Tomas Kasparek, PhD student E-mail: [email protected]
CVT FIT VUT Brno, L127 Web: http://www.fit.vutbr.cz/~kasparek
Bozetechova 1, 612 66 Fax: +420 54114-1270
Brno, Czech Republic Phone: +420 54114-1220

jabber: [email protected]
GPG: 2F1E 1AAF FD3B CFA3 1537 63BD DCBE 18FF A035 53BC



2009-02-10 07:55:15

by Kasparek Tomas

[permalink] [raw]
Subject: Re: [PATCH 0/3] NFS regression in 2.6.26?, "task blocked for more than 120 seconds"

On Fri, Feb 06, 2009 at 07:35:13AM +0100, Kasparek Tomas wrote:
> > > A binary wireshark dump of the traffic between one such client and the
> > > server would help.
> >
> > I tried to get some data several times, but the client is dead and the
> > server is overloaded so much, that I'm unable to get anything reasonable.
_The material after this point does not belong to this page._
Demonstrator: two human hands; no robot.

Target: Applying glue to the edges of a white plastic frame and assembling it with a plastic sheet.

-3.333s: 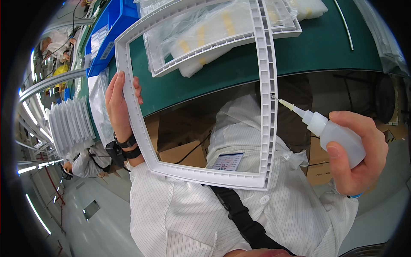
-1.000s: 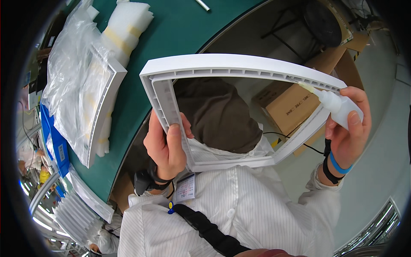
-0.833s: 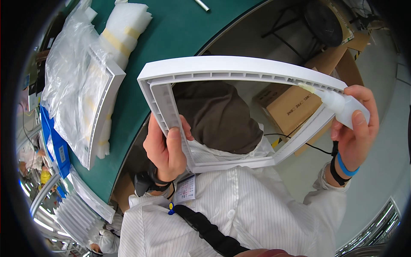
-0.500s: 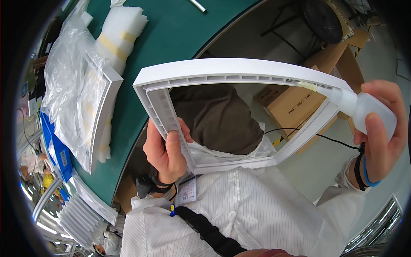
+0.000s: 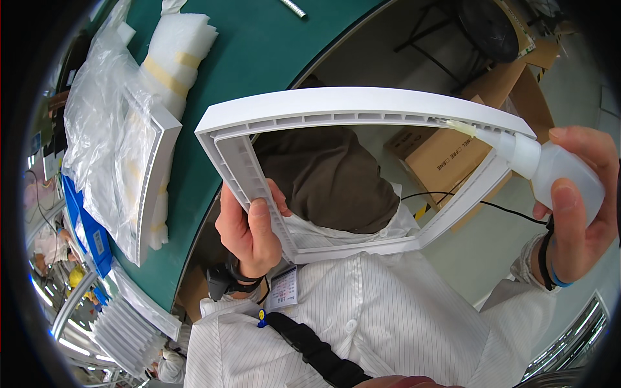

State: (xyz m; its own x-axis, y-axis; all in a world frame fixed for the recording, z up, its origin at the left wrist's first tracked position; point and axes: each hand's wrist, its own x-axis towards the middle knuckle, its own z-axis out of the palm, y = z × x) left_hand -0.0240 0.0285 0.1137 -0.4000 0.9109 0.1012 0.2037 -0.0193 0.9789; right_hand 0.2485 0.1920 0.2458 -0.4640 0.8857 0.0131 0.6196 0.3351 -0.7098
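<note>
A white plastic frame (image 5: 362,102) with a ribbed inner channel is held up in front of my chest. My left hand (image 5: 249,229) grips its left side, thumb on the inner face and fingers wrapped round the edge. In my right hand (image 5: 579,200) is a translucent white squeeze bottle (image 5: 561,173), pinched between thumb and fingers. The bottle lies tilted, its nozzle pointing left. The yellowish nozzle tip meets the channel near the frame's upper right corner; whether it touches the ribs I cannot tell.
On the green table (image 5: 226,71) to the left lie another white frame (image 5: 158,174) under clear plastic wrap (image 5: 103,136) and a roll of white foam (image 5: 178,52). A small metal piece (image 5: 294,8) rests farther back. Cardboard boxes (image 5: 449,158) and a black stool (image 5: 486,29) stand on the floor at right.
The left end of the frame has shifted slightly left. My right hand and the bottle have moved a little right and down, with the nozzle still at the channel.
</note>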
I
> > did tried to insert another mechine in front of the client as a bridge, but
> > the traffic overloaded it the same way as the server. I will try to figure
> > out how to get some traffic dump, but have no other idea for now.

> as another try, I did upgrade from 2.6.27.10 to 2.6.27.13 (and .14) and it
> looks like the problem disappeared. Righ now I'm running 5 clients with .13
> or .14 and tcpdumps for 3 days without any problem. I will try to stop
> tcpdumps as they can potentially influence behaviour and will confirm the
> state next week.

After 6 days all machines except the first client used are fine and have no
problems. Based on this I would conclude that:

- your patch fixes the problem I had
- there may be something wrong in <2.6.27.13, but it's ok in .13+
- I finnaly have some tcpdumps from the server concerning the first
problematic client, I will try to extract interesting packets and send it
here if you or someone else can find anything helpfull there. With .14
the client runs much better anyway staying alive for 3 days instead of
6-10hours as with .10

Thank you for your support.

--

Tomas Kasparek, PhD student E-mail: [email protected]
CVT FIT VUT Brno, L127 Web: http://www.fit.vutbr.cz/~kasparek
Bozetechova 1, 612 66 Fax: +420 54114-1270
Brno, Czech Republic Phone: +420 54114-1220

jabber: [email protected]
GPG: 2F1E 1AAF FD3B CFA3 1537 63BD DCBE 18FF A035 53BC


2009-02-06 06:35:22

by Kasparek Tomas

[permalink] [raw]
Subject: Re: [PATCH 0/3] NFS regression in 2.6.26?, "task blocked for more than 120 seconds"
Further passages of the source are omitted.